Predictive analytics for clinical decision support with application to Cardiovascular management

Lead Supervisor
Dr Abdel Douiri
Reader
School of Population Health & Environmental Sciences, King’s College London
abdel.douiri@kcl.ac.uk

Co-supervisor
Dr Vasa Curcin (King’s College London)

Project Details

There are exciting opportunities for health data research to improve understanding and management of vascular diseases and to use data as a communicator. Prediction models help to design clinical decision support (CDS) systems that could aid clinicians to identify and manage cardiovascular disease (CVD) risks. CDS will also provide tailored assessments and treatment recommendations based on individual patient data. 

By taking advantages of the existing integrated data sources to better phenotype patients with cardiovascular disease, myocardial infarction (MI) and Stroke, the aim is to develop an accurate risk prediction of subsequent vascular events and build a decision-making tool to support preventive strategies. Through these analyses, this will enable the identification of subgroups of the population at increased risk of further vascular events, estimate missed opportunities for effective prevention, acute and longer-term management that will inform the design and evaluation of more efficient, effective pathways of care. 

Building on our previous predictive modelling we will use the linked data (primary and secondary care) to develop predictive analytic models for patients for a range of vascular events (initial and subsequent vascular events (e.g. recurrent stroke/MI, disease transitions (MI/Stroke) or CVD death).  Common risk stratifying factors for stroke and MI will be analysed. Selected variables and features will be analysed using random forest approach to build prognostic risk models of vascular subsequent events (and outcomes). A machine learning approached based on decision trees will be used in building the patient-specific score and risk predicted trajectories. Predictive analytic models developed will form the basis for sets of decision rules to be combined with clinical guidelines to develop the clinical decision support. These will be embedded into the electronic health record (HER) that will require us to adapt and apply the auditable decision support technical and usability framework previously developed by us. The resulting CDS will be transparent to patients, carers, clinicians, and their usability into a primary care EHR and effectiveness will be investigated.

This project will be a resource for research and facilitate improved vascular care particularly in primary care. Improvements in identification of at-risk groups, prescribing, joint decision making, and monitoring outcomes are anticipated to improve the efficiency and quality of care. 

Datasets

Data sources: 

We will harness longitudinal population-based patient data collected systematically in the South London Stroke Register (SLSR), based on 22 electoral wards in Lambeth and Southwark (since 1995 with 22 yrs annual follow up), with a denominator population of 357,308 made up of 56% White, 25% Black, and 19% of other ethnic Groups (2011 Census).
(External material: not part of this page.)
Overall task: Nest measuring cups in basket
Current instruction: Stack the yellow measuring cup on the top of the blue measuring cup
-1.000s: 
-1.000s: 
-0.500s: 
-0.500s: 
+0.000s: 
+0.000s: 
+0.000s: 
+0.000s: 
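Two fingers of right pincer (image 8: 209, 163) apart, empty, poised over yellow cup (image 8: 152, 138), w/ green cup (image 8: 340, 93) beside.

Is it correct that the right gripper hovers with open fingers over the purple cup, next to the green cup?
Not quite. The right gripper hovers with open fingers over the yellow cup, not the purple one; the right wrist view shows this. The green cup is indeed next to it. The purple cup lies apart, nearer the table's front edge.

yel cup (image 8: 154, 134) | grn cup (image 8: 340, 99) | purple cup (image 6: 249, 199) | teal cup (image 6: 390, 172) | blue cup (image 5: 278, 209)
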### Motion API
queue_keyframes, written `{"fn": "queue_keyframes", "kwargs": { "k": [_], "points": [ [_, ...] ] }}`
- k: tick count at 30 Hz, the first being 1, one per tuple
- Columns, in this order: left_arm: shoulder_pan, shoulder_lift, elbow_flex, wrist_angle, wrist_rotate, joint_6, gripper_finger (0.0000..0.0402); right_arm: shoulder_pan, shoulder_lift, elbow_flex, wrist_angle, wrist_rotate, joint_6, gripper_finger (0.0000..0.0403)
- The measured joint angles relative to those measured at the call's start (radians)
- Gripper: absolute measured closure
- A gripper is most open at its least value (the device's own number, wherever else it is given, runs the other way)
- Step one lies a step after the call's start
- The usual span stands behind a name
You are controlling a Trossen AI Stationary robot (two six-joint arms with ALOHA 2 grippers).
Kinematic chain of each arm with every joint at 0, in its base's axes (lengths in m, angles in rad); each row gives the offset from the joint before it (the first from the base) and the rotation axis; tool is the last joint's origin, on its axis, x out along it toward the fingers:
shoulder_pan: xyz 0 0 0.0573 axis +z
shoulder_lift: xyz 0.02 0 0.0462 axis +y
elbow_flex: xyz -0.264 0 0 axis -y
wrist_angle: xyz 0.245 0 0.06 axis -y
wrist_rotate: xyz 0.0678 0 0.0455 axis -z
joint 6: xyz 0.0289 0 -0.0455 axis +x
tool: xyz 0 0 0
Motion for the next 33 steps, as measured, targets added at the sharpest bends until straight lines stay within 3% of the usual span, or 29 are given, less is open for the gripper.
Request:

The SLSR comprises approximately over 6,600 first ever stroke patients and are assessed at onset, 3 months, and annually up to 23 years after stroke, with information collected on risk factors, subsequent vascular events, management and structured outcome assessments (13). Regarding cardiovascular health, we will use data from National Institute Cardiovascular Outcomes Research (NICOR) which collects data to monitor and improve the quality of care and outcomes of cardiovascular patients. NICOR manages six cardiovascular clinical audits and two clinical registers, including Myocardial Ischaemia National Audit Project (MINAP) and percutaneous angioplasty since 2007(14, 15). Another sources of notification and information will be the London heart attack audit (LHA), Hospital Episode Statistics (HES) and the Office for National Statistics (ONS) mortality register (cause specific mortality data), which are all linked to NICOR. Lambeth datanet (LDN) is a database of electronic health records (EHR) of 390,000 patients from all general practices in the London Borough of Lambeth since 2006. There are approximately 2503 patients with stroke and 3673 patients with MI recorded in LDN. LDN provides information in the domains of: socio-demography, diagnoses, morbidities, appointments prescriptions and procedures. LDN is already linked to the Clinical Records Interactive Search (CRIS) system at South London and Maudsley (SLAM) NHS Trust, and this will allow further detailed information of mental health outcomes. The project will test the feasibility of integrating components of each of these sources of data to tackle the research questions in the longer-term.

Data governance and ethics: 

Linkage between LDN data and SLSR was established in 2015 (in 2018 for longitudinal follow up) following approval by the Information Governance team, SE London Commissioning Support Unit (CSU), the Lambeth Information Governance Steering Group (IGSG) and the Lambeth CCG Caldicott Guardian. NICOR already support under section 251 of the National Health Service (NHS) Act, 2006. But since the research uses‚ confidential patient information without consent, application will be sought to the Confidentiality Advisory Group of the Health Research Authority or/and to the designated Caldicott Guardian for their Trust/hospital which done at project bases. These consents also cover information collected through linkage with primary and secondary care data. The SLSR has HRA approval for ongoing data collection

Keywords

Risk prediction, clinical decision support, data linkage, electronic health record, cardiovascular disease, machine learning, Statistics, Health informatics.